Aufnahme von Anglizismen schadet dem Duden

Durch die Aufnahme von Anglizismen und Neusprechwort-Hülsen in den Duden hat sich die Redaktion von ihrer eigentlichen Aufgabe distanziert und den Absichten Konrad Dudens einen Bärendienst erwiesen.
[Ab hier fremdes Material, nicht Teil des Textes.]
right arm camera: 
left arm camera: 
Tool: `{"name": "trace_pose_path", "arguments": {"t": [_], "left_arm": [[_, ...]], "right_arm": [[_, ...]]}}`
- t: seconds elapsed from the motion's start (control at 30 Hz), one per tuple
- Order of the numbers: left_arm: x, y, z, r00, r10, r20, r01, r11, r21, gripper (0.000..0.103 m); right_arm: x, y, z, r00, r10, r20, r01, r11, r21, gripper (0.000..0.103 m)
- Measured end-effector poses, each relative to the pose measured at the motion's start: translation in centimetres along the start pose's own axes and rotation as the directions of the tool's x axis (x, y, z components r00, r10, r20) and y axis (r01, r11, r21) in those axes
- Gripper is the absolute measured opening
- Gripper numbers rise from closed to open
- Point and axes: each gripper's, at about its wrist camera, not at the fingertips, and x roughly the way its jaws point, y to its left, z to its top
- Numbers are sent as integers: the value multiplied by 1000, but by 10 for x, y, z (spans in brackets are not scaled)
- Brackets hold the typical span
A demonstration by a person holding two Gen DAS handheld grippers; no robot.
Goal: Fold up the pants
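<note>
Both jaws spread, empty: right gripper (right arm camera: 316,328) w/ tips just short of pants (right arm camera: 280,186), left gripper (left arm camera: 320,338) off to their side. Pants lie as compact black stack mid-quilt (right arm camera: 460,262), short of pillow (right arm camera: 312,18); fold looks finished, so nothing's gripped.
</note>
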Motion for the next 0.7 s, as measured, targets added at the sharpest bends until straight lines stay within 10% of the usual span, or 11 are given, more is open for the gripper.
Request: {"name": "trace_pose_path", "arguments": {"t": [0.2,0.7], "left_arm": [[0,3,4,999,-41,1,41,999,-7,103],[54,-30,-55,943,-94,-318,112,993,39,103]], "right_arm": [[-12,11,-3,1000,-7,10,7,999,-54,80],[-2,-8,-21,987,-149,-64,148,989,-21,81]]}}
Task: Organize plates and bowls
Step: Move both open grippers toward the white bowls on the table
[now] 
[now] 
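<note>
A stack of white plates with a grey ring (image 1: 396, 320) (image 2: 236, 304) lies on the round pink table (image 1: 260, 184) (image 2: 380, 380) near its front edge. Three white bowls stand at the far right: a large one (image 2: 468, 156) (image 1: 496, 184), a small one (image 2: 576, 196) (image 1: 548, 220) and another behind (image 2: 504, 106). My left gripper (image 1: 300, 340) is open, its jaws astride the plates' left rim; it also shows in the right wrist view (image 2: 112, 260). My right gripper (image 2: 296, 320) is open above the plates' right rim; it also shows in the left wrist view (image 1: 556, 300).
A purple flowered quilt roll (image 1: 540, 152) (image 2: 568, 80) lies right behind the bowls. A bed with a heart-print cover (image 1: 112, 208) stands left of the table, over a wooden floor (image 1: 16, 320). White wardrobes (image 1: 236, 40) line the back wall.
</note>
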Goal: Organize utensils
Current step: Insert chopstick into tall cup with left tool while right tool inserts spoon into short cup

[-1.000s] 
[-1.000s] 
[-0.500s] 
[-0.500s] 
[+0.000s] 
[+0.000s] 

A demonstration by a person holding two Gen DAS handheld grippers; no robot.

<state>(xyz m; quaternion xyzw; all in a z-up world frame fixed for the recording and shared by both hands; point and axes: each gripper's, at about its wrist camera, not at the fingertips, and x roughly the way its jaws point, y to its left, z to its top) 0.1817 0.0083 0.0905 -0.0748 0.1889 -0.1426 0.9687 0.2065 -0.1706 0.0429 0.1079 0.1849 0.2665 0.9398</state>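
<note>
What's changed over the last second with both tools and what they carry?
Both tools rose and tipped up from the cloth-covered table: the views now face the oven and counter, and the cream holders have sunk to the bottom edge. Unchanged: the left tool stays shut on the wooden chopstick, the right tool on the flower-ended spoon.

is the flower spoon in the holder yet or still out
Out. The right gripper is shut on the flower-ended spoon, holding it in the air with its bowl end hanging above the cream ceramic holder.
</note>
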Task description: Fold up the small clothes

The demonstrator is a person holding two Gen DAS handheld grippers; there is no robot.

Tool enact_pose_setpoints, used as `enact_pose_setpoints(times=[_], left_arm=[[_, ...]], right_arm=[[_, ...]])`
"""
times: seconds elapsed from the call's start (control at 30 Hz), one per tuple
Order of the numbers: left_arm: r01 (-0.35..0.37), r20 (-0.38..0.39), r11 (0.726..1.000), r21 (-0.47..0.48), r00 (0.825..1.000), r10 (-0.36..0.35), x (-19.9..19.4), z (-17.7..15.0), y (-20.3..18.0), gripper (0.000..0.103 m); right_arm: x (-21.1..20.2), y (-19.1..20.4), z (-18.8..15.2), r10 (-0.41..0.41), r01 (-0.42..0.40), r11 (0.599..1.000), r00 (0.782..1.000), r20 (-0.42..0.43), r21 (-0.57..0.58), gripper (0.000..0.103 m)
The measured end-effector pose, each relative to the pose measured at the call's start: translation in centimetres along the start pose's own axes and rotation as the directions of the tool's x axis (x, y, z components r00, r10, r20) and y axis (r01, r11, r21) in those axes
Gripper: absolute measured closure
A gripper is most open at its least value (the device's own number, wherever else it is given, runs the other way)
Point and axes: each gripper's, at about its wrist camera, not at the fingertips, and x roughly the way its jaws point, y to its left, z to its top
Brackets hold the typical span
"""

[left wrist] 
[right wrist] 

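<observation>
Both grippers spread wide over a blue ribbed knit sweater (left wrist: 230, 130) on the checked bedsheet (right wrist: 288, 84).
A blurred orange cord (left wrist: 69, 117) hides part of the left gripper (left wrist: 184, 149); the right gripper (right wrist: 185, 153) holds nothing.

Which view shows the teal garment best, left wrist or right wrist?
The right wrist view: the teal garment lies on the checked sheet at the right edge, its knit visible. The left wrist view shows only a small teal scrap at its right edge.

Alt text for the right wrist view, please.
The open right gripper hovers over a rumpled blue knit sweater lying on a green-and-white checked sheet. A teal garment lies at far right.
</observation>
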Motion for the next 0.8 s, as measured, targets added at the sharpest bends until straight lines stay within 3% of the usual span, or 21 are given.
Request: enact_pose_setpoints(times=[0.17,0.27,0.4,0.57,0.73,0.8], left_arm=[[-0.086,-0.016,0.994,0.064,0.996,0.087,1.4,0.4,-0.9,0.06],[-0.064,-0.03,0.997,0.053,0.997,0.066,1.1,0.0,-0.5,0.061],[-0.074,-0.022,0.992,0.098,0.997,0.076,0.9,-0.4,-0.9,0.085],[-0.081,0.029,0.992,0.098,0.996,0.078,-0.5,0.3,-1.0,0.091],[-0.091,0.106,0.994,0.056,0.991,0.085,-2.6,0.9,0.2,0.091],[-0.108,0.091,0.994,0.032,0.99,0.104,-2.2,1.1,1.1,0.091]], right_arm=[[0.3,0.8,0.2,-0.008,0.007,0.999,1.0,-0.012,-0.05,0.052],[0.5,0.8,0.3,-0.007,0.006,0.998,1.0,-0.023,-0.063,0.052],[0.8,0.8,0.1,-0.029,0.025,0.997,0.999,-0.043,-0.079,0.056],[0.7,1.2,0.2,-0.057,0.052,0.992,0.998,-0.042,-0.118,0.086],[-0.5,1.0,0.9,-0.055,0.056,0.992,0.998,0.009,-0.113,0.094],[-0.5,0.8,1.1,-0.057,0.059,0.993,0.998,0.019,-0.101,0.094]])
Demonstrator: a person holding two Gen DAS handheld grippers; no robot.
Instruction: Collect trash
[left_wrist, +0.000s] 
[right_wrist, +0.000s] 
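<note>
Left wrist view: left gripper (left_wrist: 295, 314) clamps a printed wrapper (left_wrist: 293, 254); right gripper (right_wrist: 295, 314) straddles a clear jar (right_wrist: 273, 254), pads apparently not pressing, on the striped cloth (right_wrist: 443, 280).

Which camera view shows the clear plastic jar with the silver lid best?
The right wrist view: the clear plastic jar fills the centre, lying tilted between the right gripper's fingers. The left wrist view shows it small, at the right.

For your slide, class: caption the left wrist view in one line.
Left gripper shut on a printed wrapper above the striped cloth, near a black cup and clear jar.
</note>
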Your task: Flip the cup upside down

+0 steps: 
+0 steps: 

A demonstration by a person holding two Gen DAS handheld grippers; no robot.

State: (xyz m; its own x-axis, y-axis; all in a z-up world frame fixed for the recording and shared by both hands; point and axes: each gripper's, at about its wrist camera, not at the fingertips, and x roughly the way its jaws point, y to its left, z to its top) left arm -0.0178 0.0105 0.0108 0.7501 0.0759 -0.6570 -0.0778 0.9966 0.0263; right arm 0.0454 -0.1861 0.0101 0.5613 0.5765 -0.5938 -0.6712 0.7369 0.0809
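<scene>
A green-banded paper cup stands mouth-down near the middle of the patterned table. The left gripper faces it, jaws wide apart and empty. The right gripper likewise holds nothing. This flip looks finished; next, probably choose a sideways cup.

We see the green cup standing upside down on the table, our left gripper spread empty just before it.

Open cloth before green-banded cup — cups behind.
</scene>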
Statt dem Benutzer Sicherheit im Sprachempfinden zu gewähren und ihm einen Leitfaden für gutes und gültiges Deutsch an die Hand zu geben, wird deregulierter Kauderwelsch dargeboten, der Entgleisungen in Zukunft als Legitimation dienen könnte, nach dem Motto "es steht ja im Duden".
Dabei ist eine deutliche Mehrheit in Deutschland gegen die Aufnahme solcher Elaborate.
Wenn auch die deutsche Sprache von heute mit der Goethes und Schillers nicht mehr deckungsgleich ist, so sollte sie wenigstens wiedererkennbar sein. Es wäre ehrlicher gewesen, der Duden hätte seine Ausgabe in Esperanto verfasst. Würde es beim gegenwärtigen Debakel bleiben, könnten Ausländer kein vernünftiges Deutsch mehr lernen.